Su mirada era fulminante, una promesa silenciosa de que, si el Administrador no la mataba, lo haría él en cuanto estuviéramos a solas.
El Administrador, sin embargo, se detuvo frente a un gran ventanal que daba a un jardín de estática gris y sonrió de medio lado.
La tensión en la sala era tan espesa que casi podía verla.
—No te preocupes —dijo el Administrador, restándole importancia con un gesto—.
El grupo dos, liderado por Morwyn, ya está en camino hacia el sur.
¿Morwyn?
No tenía ni idea de quién era, pero el nombre pareció flotar en el aire con un peso propio.
—El grupo dos es, ciertamente, más fuerte —continuó el hombre—.
Morwyn, por sí solo, podría deshacerse de toda esa basura, ¿no es así, Malrec?
—Se giró hacia él con una sonrisa leve, casi imperceptible, grabada en el rostro.
—Ja.
Pues tienes razón —admitió Malrec, aunque su tono ocultaba una pizca de envidia.

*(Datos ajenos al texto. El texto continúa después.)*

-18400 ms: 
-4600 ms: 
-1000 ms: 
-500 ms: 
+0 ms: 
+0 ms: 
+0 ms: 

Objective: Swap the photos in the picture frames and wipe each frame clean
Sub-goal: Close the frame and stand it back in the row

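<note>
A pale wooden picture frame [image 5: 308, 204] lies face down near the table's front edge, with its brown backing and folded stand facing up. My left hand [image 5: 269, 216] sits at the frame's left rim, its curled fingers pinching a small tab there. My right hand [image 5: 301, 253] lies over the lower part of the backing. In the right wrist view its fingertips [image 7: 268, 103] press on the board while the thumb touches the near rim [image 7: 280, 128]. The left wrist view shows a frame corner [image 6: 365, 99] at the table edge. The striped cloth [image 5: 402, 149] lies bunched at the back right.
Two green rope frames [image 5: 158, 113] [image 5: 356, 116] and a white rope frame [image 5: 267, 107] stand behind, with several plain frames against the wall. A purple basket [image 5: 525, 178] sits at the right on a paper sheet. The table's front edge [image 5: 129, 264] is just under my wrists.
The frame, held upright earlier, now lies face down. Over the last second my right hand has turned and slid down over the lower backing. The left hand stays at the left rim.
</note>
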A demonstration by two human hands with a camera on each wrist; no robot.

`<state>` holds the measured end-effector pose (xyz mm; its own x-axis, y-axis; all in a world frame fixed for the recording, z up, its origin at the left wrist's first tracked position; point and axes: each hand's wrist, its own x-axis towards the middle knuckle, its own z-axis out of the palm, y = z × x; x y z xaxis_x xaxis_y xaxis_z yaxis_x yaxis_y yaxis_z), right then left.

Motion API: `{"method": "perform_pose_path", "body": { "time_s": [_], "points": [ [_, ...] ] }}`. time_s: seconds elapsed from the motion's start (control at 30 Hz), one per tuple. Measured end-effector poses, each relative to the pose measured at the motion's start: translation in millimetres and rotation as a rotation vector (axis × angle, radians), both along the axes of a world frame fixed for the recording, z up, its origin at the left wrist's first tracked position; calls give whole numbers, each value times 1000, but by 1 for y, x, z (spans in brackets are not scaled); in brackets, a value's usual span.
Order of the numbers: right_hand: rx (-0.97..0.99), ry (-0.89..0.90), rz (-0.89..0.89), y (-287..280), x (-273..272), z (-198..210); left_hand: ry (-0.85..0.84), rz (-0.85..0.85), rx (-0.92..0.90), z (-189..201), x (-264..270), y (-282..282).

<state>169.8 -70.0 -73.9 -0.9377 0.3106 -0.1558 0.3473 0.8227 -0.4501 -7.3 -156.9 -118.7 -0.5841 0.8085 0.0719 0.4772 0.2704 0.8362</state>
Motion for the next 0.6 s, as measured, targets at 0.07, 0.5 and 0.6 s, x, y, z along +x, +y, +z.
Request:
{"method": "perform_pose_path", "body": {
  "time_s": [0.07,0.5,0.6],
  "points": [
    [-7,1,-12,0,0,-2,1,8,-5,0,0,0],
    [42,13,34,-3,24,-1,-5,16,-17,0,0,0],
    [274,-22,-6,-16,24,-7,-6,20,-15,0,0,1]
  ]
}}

—Jeje, creo que entiendo —soltó Niro por lo bajo.
Me pregunté por qué Niro diría eso.
Yo me sentía completamente perdido; todos habían pronunciado al menos una palabra, marcando su territorio.
Yo, por mi parte, prefería ser una sombra, un error en la matriz que nadie notara.

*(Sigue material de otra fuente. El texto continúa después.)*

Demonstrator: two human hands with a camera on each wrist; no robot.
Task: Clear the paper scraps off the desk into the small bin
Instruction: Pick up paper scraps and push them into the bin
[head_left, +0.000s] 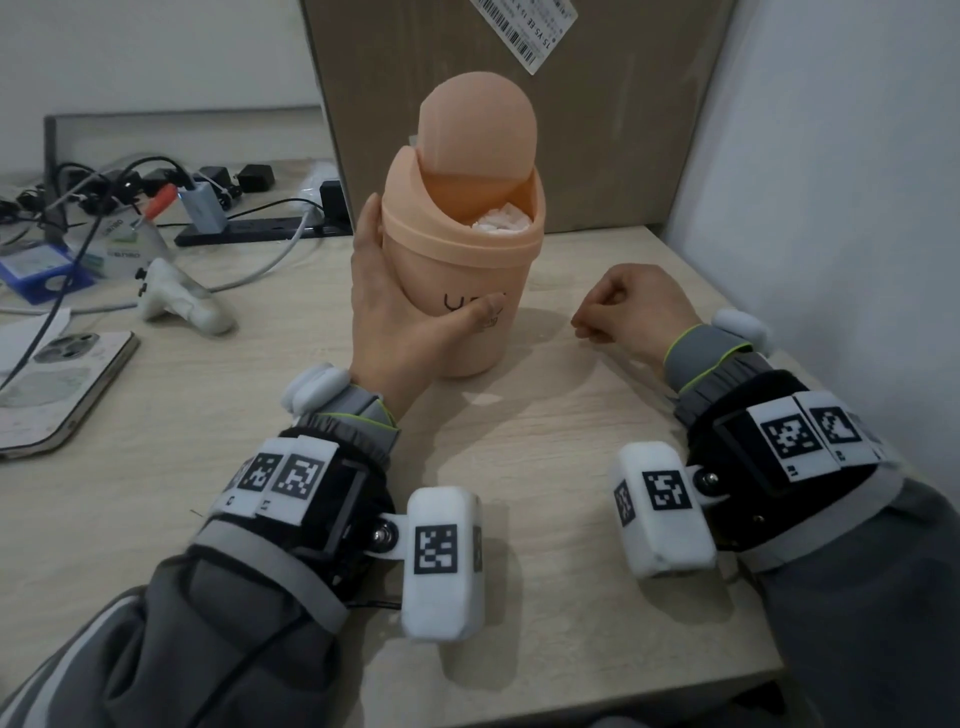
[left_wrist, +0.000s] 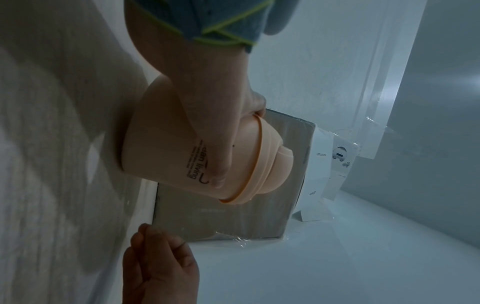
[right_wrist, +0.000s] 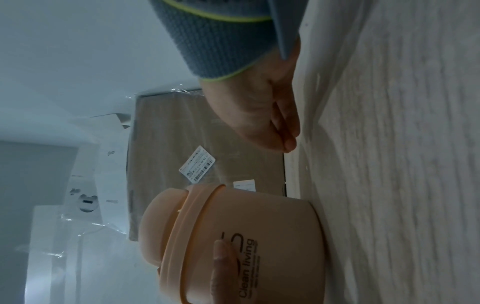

—Bien, partirán en quince minutos.
Mientras tanto, los invito a un trago.
En ese momento, sus ojos se clavaron en mí.
Me miró de reojo, con una curiosidad analítica que me hizo sentir desnudo.
—Mmm, pareces joven.
¿Cuántos años tienes?
Maldición.
Mi plan de pasar desapercibido falló rotundamente.
Por la estupidez de un trago de cortesía, me veía obligado a revelar información.

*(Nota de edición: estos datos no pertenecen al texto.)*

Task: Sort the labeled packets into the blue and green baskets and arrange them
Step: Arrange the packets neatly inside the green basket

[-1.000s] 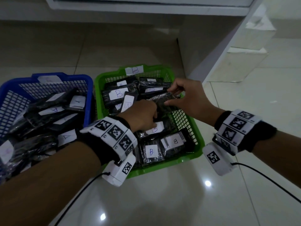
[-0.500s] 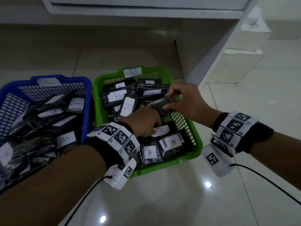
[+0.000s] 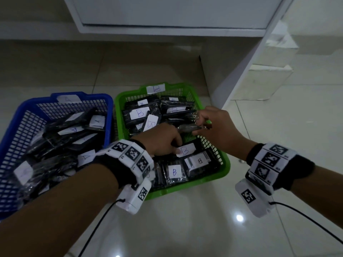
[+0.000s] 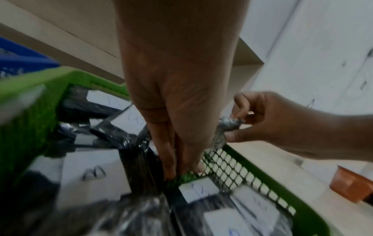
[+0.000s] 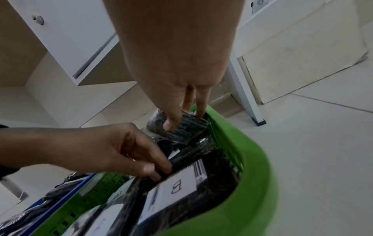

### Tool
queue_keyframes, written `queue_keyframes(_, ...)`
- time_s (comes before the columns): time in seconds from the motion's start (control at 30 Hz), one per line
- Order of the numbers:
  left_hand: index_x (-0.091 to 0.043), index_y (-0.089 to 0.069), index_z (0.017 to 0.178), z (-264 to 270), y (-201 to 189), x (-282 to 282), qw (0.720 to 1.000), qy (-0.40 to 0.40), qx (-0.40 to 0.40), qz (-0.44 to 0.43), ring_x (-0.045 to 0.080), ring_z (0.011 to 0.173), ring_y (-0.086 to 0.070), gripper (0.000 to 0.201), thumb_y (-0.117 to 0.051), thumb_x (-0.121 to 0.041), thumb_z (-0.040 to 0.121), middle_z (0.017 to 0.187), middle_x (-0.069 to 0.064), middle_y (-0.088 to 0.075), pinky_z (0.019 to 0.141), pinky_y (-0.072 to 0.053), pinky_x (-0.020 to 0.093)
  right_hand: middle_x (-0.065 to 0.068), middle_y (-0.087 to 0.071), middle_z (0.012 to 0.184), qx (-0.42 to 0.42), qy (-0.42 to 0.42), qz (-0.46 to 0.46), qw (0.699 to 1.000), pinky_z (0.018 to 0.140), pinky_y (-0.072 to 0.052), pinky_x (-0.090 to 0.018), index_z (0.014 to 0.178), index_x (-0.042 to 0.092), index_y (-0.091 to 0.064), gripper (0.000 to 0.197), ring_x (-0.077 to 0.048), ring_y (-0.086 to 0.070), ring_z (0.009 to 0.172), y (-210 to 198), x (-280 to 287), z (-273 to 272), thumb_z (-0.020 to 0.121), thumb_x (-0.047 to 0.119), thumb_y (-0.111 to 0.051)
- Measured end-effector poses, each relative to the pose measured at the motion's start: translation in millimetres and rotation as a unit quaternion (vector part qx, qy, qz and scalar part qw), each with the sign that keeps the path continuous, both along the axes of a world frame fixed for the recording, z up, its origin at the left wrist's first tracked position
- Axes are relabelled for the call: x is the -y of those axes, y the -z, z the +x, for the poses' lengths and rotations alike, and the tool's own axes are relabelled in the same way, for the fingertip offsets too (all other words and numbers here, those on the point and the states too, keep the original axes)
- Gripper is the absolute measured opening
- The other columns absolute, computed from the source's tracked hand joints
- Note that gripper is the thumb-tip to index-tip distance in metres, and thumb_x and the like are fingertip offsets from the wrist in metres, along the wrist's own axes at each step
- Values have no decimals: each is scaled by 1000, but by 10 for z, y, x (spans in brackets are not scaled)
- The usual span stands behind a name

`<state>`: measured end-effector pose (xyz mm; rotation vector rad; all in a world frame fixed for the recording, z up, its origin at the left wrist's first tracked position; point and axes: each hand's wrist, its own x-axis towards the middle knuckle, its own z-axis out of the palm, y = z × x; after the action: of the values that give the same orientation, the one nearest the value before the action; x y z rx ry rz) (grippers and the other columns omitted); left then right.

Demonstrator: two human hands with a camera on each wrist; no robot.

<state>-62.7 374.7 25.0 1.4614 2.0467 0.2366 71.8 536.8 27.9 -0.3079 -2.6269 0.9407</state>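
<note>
The green basket, tagged B, holds several black wrapped packets with white B labels. The blue basket beside it on the left holds several A packets. My right hand pinches a dark wrapped packet by its end, above the green basket's right side. My left hand reaches down into the green basket. Its straight fingers are pushed in beside an upright black packet, next to a B-labelled packet.
Both baskets stand on a glossy tiled floor. A white cabinet hangs over the floor behind them, and its side panel comes down just right of the green basket. An orange pot sits off to the right.
The head view has shifted, so the baskets sit slightly lower in frame. Both hands keep their places over the green basket, and the right still pinches the dark packet.
</note>
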Motion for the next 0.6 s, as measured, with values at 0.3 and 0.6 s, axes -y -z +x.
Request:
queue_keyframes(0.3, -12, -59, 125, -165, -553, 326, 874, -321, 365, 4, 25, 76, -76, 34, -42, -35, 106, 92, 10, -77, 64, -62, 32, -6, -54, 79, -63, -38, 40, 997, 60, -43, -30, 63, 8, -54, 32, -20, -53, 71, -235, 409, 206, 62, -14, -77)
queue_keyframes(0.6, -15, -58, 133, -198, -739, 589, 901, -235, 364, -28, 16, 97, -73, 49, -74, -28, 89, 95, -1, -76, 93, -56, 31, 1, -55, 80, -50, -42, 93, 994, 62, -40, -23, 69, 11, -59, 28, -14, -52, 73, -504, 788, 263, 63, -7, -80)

Aunque, conociendo a este tipo de hombres, me pareció que lo hacía a propósito.
—Ah…
¿de qué edad le parezco?
—respondí, devolviéndole la bola con cautela.
—Veamos…
pareces un joven adulto o un adolescente.
Aunque es raro ver adolescentes que sobrevivan en este mundo.
Entonces…
¿eres un joven adulto?
Con que quería jugar a eso.
Nada mal.
No iba a darle una respuesta masticada.
—Puede considerarme uno, si le parece lo mejor para la misión —contesté con una frialdad que no sabía que poseía.
—Oh, qué respuesta.
Eso me hace pensar que no eres tan joven de mente.
Sentí el peligro.
Una pregunta trampa.
Si no fuera por las lecciones de mi madre, habría caído de cabeza en su red.
Decidí devolvérsela.
—Me halaga, pero estoy aquí para servirle, nada más.
Usted debe ser la cabeza de todo esto, ¿verdad?
—Supongo —respondió él, entrecerrando los ojos—.
¿Tú qué crees?
—Creo lo obvio.
Me duele la cabeza si me pongo a pensar demasiado en jerarquías —concluí, manteniendo la mirada lo justo para no parecer desafiante, pero tampoco sumiso.
El tipo me observó en silencio por un momento eterno.
Por un segundo, creí que se había enojado y que mi cabeza rodaría por el mármol.
Pude ver de reojo a Malrec; estaba impactado, casi pálido.
Era normal: me había puesto a jugar dialécticamente con el hombre más peligroso de la habitación.
Lo siento, Malrec, pero la curiosidad por desmantelar la mente de este sujeto me ganó.
De repente, el hombre soltó una carcajada y me rodeó el hombro con el brazo, atrayéndome hacia él.
—¡Jaja!
Me caes bien, chico —dijo con una sonrisa que apestaba a falsedad.
—E-es un privilegio…
—logré decir, intentando no arrugar la nariz.
Quería que me soltara.
Olía a un alcohol caro y fuerte que me mareaba.
Sin embargo, el contacto sirvió de algo: empecé a entender su psicología.
Es un hombre que se aburre del poder y busca chispas de resistencia.
No importaba cómo, pero debía sobrevivir al asedio de esta misión.
Ya tenía algo en mente.
Un plan que empezaba a formarse entre la estática de mi cabeza.